The European Committee for Interoperable Systems (ECIS) has filed a new complaint with the European Commission, complaining Microsoft competes unfairly and has been dragging its heels over a 2004 antitrust ruling against the company. Adding new fuel to the fire, ECIS now points to the Microsoft Office suite of productivity software as an area where Microsoft did not permit competitors to interoperate properly with Windows.
The European Committee for Interoperable Systems (ECIS) is a voluntary industry group formed in 1989; its members currently includes members IBM, Nokia, Oracle, Sun Microsystems, and RealNetworks, and the organization was active in the EU antitrust case against the Redmond software giant. Now they want the European Commission to take strong action to fully enforce the 2004 decision and force Microsoft to share its software protocols. “ECIS deeply regrets that strong antitrust law enforcement appears to be the only way to stop the sustained anti-competitive behavior of Microsoft,” Simon Awde, ECIS chairman, said in a statement.

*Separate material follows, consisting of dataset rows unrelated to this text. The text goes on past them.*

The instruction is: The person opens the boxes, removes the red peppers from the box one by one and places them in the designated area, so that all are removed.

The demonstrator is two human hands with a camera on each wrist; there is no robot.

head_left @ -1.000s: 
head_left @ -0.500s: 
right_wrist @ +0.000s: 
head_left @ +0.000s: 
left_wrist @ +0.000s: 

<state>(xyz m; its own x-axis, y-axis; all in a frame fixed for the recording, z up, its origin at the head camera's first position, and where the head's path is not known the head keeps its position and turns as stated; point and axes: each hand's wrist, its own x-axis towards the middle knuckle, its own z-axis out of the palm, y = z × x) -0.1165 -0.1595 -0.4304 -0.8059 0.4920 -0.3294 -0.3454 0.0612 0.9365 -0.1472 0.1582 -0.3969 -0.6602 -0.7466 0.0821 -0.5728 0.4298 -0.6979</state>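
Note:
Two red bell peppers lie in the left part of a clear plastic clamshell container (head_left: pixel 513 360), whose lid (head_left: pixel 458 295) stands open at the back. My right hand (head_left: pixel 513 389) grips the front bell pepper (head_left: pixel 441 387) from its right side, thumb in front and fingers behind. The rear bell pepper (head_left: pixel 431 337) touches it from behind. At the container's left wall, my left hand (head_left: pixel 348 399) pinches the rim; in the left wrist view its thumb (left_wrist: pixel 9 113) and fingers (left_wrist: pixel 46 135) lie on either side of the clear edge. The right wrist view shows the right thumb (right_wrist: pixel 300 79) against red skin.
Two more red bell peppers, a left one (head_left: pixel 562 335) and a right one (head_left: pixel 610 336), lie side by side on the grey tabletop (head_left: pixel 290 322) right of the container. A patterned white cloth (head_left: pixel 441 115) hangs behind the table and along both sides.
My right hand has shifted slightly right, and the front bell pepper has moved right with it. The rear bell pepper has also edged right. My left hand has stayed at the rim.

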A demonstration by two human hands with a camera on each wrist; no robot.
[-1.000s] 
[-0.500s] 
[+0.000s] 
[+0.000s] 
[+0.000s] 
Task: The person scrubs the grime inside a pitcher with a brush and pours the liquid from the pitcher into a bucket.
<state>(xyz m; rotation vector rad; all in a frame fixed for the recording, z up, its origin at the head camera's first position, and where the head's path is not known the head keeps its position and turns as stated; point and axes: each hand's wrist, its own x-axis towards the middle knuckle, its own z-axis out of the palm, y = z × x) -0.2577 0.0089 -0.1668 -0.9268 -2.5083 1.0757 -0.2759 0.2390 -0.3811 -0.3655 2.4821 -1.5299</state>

“We have evidence that Microsoft has refused to disclose formatting and other information,” said Thomas Vinje, an antitrust lawyer for the firm Morrison & Foerster, representing ECIS. “Word processing, spreadsheets and presentation programs can’t achieve full interoperability with Microsoft Office.”
Aside from the Windows operating system, Microsoft Office is the Redmond software maker’s top revenue generator, and controls approximately 95 percent of the market for productivity software (word processing, spreadsheets, slide-show presentations, and email software). Microsoft Office’s primary competitors are Sun’s StarOffice and the free OpenOffice.
For its part, Microsoft hasn’t blinked, saying ECIS is simply a front for IBM and other rivals who would prefer to litigate through regulatory processes rather than innovate.